Podczas wymiany ciepłociągu na ulicy Kazimierza Wielkiego odkryto niedawno fragment zabytkowych murów. Jakie jeszcze sekrety kryje jedna z najstarszych ulic Wrocławia?
Ulica Kazimierza Wielkiego stanowi ślad po wewnętrznej fosie miejskiej, której wody były zasilane przez Czarną Oławę. Jej kształt został odzwierciedlony na planie miasta z 1562 roku stworzonym przez Barthela Weihnera i jego syna Georga.
Historia ul. Kazimierza Wielkiego
Tereny przy fosie pełniły niegdyś istotną rolę w życiu miasta. Znajdowały się tam słodownie, młyny i garbarnie. Były to miejsca ożywionej działalności, które tworzyły unikalny krajobraz ówczesnego Wrocławia. Wraz z upływem czasu, przy ulicy zaczęły powstawać rezydencje zamożnych mieszkańców miasta. W XVIII wieku w barokowym pałacu powstała siedziba pruskich królów.

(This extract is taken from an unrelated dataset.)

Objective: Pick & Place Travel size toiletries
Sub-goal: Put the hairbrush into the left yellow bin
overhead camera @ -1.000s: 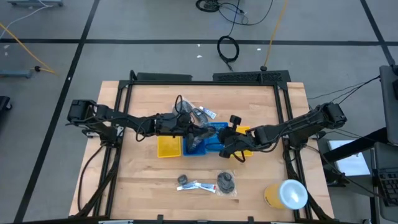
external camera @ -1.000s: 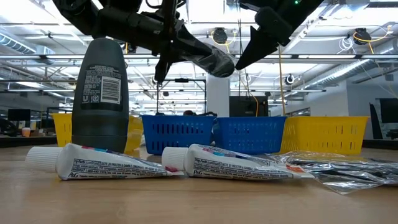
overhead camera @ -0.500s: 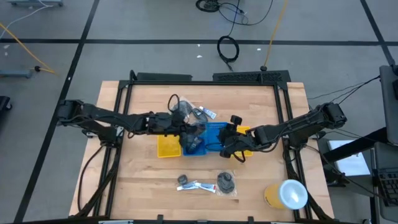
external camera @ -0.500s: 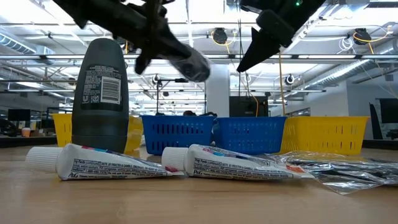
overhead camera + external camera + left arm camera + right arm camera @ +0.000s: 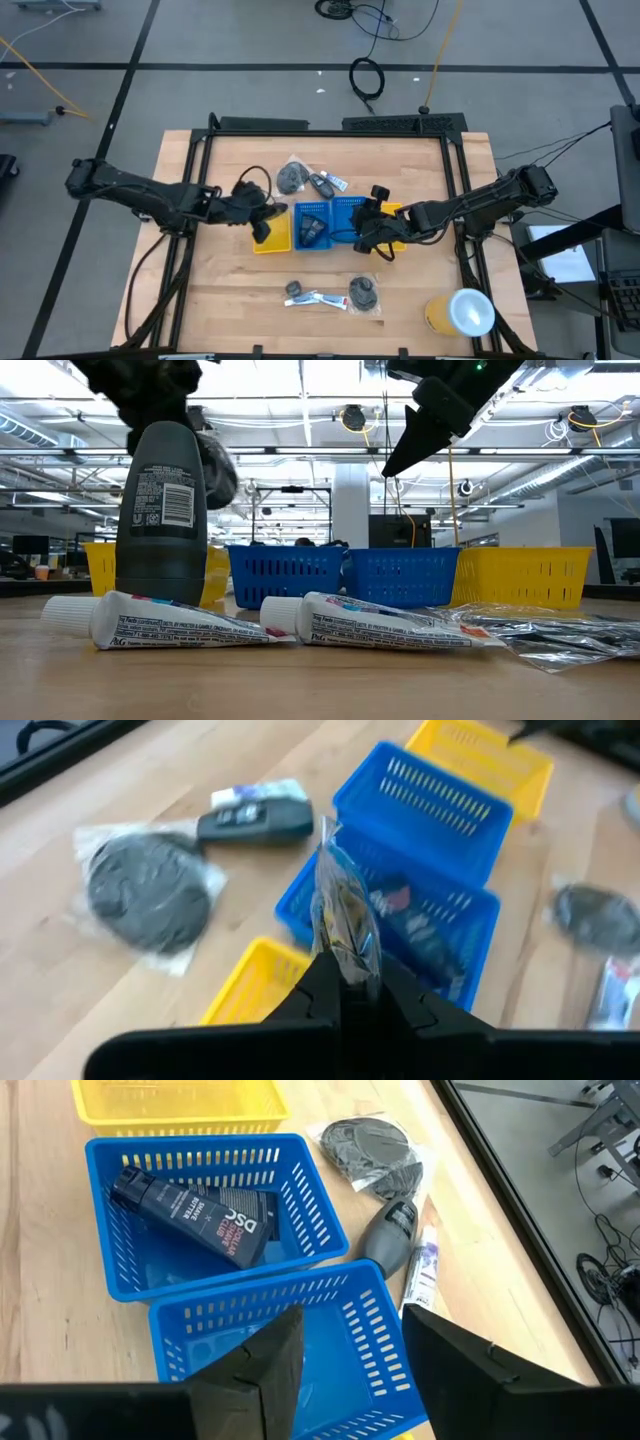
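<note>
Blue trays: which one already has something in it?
The blue tray next to the left yellow tray: that blue tray holds a dark tube lying flat. The other blue tray, under the right gripper, looks empty.

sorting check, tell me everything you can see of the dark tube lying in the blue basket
The dark tube is a squeeze tube of matte plastic, with white "DSC" lettering and a dark cap at one end. It lies flat and slantwise on the floor of one blue basket, alone there. Nothing grips it; the neighbouring blue basket looks bare.

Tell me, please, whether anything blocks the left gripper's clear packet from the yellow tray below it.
Nothing visible does: the left gripper holds the clear plastic packet over the yellow slotted plastic tray, only air between.
</note>
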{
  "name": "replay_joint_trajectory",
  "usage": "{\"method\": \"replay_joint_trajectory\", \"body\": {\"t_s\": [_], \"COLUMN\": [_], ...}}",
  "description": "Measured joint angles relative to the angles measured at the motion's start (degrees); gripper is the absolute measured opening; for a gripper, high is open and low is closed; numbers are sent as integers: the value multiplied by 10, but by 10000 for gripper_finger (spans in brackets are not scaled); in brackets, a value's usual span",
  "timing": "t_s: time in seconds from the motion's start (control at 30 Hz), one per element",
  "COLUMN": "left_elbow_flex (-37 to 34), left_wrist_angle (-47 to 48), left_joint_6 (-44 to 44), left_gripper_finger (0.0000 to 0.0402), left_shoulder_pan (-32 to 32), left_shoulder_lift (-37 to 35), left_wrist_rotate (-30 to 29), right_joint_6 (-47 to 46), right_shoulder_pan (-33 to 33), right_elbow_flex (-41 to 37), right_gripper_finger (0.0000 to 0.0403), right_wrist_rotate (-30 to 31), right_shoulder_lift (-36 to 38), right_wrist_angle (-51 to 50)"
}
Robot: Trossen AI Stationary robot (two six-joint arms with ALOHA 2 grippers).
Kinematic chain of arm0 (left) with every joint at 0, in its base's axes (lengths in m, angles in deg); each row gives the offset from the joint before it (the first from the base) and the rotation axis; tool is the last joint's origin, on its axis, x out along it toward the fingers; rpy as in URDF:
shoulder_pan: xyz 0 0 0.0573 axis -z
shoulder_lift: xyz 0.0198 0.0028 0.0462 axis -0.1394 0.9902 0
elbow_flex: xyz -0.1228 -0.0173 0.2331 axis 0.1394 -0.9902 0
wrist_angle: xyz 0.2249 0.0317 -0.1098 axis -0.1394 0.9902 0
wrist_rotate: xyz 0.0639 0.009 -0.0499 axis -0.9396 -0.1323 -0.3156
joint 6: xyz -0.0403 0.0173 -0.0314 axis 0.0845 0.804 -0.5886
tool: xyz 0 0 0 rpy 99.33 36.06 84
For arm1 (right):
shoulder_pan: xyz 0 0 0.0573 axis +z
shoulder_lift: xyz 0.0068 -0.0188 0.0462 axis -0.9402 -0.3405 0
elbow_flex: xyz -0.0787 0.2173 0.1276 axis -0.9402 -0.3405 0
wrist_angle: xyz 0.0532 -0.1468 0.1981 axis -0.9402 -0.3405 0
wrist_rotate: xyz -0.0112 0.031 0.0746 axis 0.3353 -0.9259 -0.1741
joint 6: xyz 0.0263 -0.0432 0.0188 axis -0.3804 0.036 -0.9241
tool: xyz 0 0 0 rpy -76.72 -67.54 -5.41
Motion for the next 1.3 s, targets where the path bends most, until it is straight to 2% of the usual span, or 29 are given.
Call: {"method": "replay_joint_trajectory", "body": {"t_s": [0.23,0.93,1.3], "left_elbow_flex": [0,4,86], "left_wrist_angle": [89,89,189], "left_joint_6": [9,63,75], "left_gripper_finger": [12,14,15], "left_shoulder_pan": [31,44,44], "left_shoulder_lift": [-14,64,133], "left_wrist_rotate": [-14,-58,-53], "right_joint_6": [0,0,0], "right_shoulder_pan": [0,-1,-1], "right_elbow_flex": [0,0,0], "right_gripper_finger": [167,167,167], "right_wrist_rotate": [0,2,2], "right_shoulder_lift": [0,0,0], "right_wrist_angle": [0,5,4]}}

NIE POLUBIŁEŚ NAS NA FACEBOOKU? ZMIEŃ TO I KLIKNIJ TUTAJ!
Zasypanie fosy
Niestety, w kolejnym stuleciu wody fosy zaczęły być silnie zanieczyszczone i zamulone. Na początku XIX dzielnica była zamieszkana głównie przez biedotę, co powodowało problem higieniczny. Po wybuchu epidemii cholery, w 1866 roku podjęto decyzję o zasypaniu fosy oraz skanalizowaniu obszaru Starego Miasta. W kolejnych latach postanowiono, aby w rejonie dawnej fosy postawić m.in. gmach Miejskiej Kasy Oszczędności i Biblioteki Miejskiej, gdzie obecnie mieści się Biblioteka Uniwersytecka. Fragmenty dawnej zabudowy są też widoczne w kamieniczkach Psich Bud oraz w budynkach kościołów czy muzeum.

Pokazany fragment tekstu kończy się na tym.